# Cold smoke generator tube..........



## scrappynadds (Dec 18, 2011)

Good afternoon all

I was just wondering if I could get some idea's on a cold smoke generator tube (main body) I have limited access to material and what I have found was galvanized ..........Any suggestions would be greatly appreciated........I will be buying a a maze n but i also want to make a generator too.....


----------



## sprky (Dec 18, 2011)

Well my suggestion for off the shelf stock stuff would be schedule 40 black iron pipe. You may have to go to a plumbing supply house to find bigger diameter pipe, you could also get it from any plumbing shop. I also know fire sprinkler shops would have it. Another source you might check out is scrap yards. My local Lowe's stocks 2" black iron pipe nipples, so you might check your Lowe's they can order if they do not stock.


----------



## scrappynadds (Dec 18, 2011)

Sprky

I plan on mounting it  to the side of my frig. I'm making it 12 to 15" long.......I was thinking it will be to heavy for mounting if i used that big of pipe.... I was really hoping to find some aluminum but that's been a bust so far..........


----------



## alblancher (Dec 18, 2011)

Don't know how big you want it but how about some copper or aluminum tubing from the plumbing supply department?


----------



## doctord1955 (Dec 18, 2011)

Go to a muffler shop.  I bought 18" in of 3" muffler pipe for $15.  Then went to lowes an bought 2 3" flue caps for the top and bottom!


----------



## JckDanls 07 (Dec 18, 2011)

doctord1955 said:


> Go to a muffler shop.  I bought 18" in of 3" muffler pipe for $15.  Then went to lowes an bought 2 3" flue caps for the top and bottom!

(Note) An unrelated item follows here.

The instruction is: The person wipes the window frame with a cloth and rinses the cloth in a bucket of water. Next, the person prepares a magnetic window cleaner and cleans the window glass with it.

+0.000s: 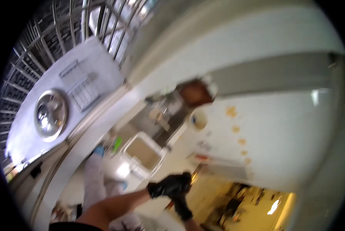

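Note:
Two black-gloved hands meet near the lower middle of the view. My left hand comes in from the lower left, its fingers curled and closed; whatever they may hold is hidden. Just below it, partly covered by it, is my right hand, whose fingers I cannot make out. Beside the hands is the corner of a yellow-lit surface with dark, blurred shapes on it.
A white-rimmed bin stands above the hands, with a bright green item to its left. Further up are a brown-red block and a round tub. A metal dome sits on a white surface at left, by metal racks.

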`<act>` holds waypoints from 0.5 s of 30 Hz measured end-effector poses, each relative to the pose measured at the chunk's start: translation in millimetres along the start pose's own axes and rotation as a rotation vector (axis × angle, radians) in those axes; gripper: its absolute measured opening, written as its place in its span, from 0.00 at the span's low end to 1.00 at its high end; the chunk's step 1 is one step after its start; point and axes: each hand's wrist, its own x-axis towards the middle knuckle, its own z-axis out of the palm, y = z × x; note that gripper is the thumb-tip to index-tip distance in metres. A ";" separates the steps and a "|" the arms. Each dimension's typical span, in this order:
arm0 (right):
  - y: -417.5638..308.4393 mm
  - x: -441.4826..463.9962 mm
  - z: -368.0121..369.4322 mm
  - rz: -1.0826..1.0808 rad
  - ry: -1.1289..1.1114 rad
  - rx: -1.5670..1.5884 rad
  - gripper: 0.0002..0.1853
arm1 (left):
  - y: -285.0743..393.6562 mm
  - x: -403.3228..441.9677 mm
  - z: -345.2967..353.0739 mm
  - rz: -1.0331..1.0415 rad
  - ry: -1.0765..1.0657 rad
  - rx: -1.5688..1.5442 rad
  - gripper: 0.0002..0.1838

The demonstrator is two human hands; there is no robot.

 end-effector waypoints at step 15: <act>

Do you have a picture of the final build ?   How does it work ?


----------



## shoneyboy (Dec 18, 2011)

doctord1955, you may want to be careful with that exhaust pipe and the flue caps....I have a feeling that it may be galvanized or galv-aluminum....if you heat it you are exposing your food to zinc, which can and will make you sick ...... try to stick a magnet on it...if it sticks....I wouldn’t use it....Only if it is black iron would I use it around my food.....Shoneyboy

FIXME: needs styling from "post-user-info"


----------



## scrappynadds (Dec 18, 2011)

great idea thanx


----------



## stubshaft (Dec 19, 2011)

When I worked in a Muffler Shop we used only cold rolled tubing.  The only foreign substance on the steel was oil.


----------



## doctord1955 (Dec 19, 2011)

do u realize how hot gal pipe has to get before it gives off fumes?

Do u also realize u can still bye commercial galvanized smoke houses today?


----------



## doctord1955 (Dec 19, 2011)

By the way Zinc fumes at 780 degrees F


----------



## jmk3921 (Dec 19, 2011)

I would suggest you go to the following-----

www.onlinemetals.com     they sell everything you would ever need to make a smoke generator including perforated metal and screen. They will sell to you in smal quantities--1 or more and it's all safe (ss,aluminum,etc)


----------



## scrappynadds (Dec 19, 2011)

Great source thanks for the tip but i came across (2) O2 bottles 25" long and 3.5" in dia. I will be trying to convert one of these into my cold smoke generator...........$20 for the both of them. If i can make one with messing it up i will be selling the other.............


----------



## michael ark (Dec 20, 2011)

Their is a nice one made with a cocktail shaker in the fridge builds.


----------